━━━ Data below

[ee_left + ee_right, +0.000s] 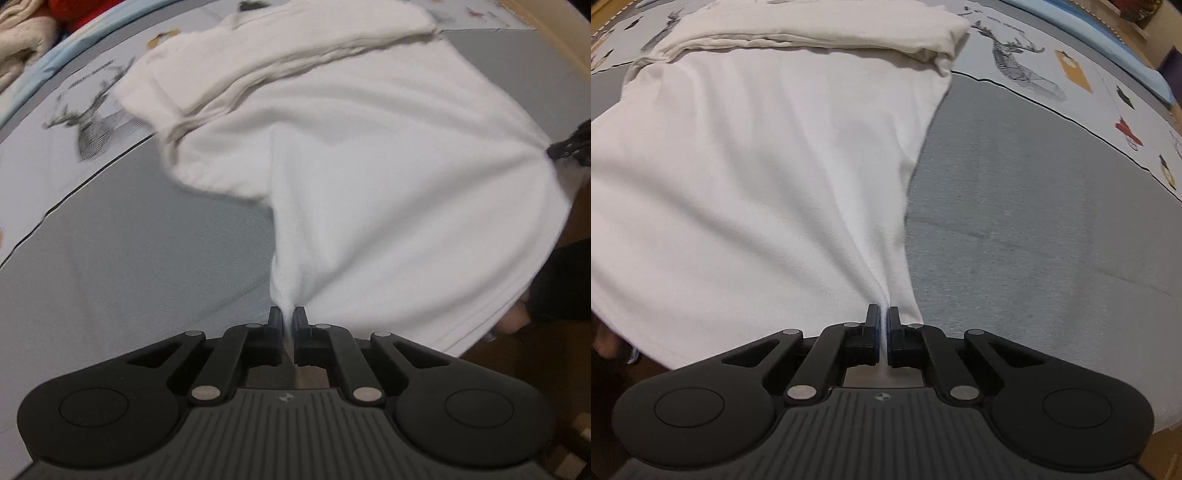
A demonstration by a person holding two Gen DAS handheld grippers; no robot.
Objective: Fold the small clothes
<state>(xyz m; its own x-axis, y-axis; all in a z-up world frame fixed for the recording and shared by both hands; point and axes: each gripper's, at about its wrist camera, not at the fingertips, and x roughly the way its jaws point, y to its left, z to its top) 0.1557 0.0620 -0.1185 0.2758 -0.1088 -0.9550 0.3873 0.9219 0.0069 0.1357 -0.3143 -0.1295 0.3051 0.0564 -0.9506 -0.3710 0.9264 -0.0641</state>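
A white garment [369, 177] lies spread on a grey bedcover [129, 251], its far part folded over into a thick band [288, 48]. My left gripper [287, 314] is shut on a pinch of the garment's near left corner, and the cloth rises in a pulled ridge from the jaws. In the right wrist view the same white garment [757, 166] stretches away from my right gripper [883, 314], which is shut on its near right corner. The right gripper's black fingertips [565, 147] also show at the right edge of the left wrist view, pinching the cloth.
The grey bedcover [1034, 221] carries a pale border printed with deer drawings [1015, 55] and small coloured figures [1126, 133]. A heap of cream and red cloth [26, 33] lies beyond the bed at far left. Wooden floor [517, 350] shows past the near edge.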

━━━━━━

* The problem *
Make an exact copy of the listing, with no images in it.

* Result below *
[ee_left + ee_right, +0.000s] 
A demonstration by a person holding two Gen DAS handheld grippers; no robot.
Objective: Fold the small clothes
<state>(xyz m; its own x-axis, y-axis; all in a z-up world frame fixed for the recording and shared by both hands; point and axes: each gripper's, at about its wrist camera, not at the fingertips, and x roughly the way its jaws point, y to its left, z to its top) 0.1557 0.0620 -0.1185 0.2758 -0.1088 -0.9550 0.3873 0.9219 0.0069 0.1357 -0.3143 -0.1295 0.3051 0.0564 -0.9506 -0.3710 0.9264 -0.0641</state>
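A white garment [369, 177] lies spread on a grey bedcover [129, 251], its far part folded over into a thick band [288, 48]. My left gripper [287, 314] is shut on a pinch of the garment's near left corner, and the cloth rises in a pulled ridge from the jaws. In the right wrist view the same white garment [757, 166] stretches away from my right gripper [883, 314], which is shut on its near right corner. The right gripper's black fingertips [565, 147] also show at the right edge of the left wrist view, pinching the cloth.
The grey bedcover [1034, 221] carries a pale border printed with deer drawings [1015, 55] and small coloured figures [1126, 133]. A heap of cream and red cloth [26, 33] lies beyond the bed at far left. Wooden floor [517, 350] shows past the near edge.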

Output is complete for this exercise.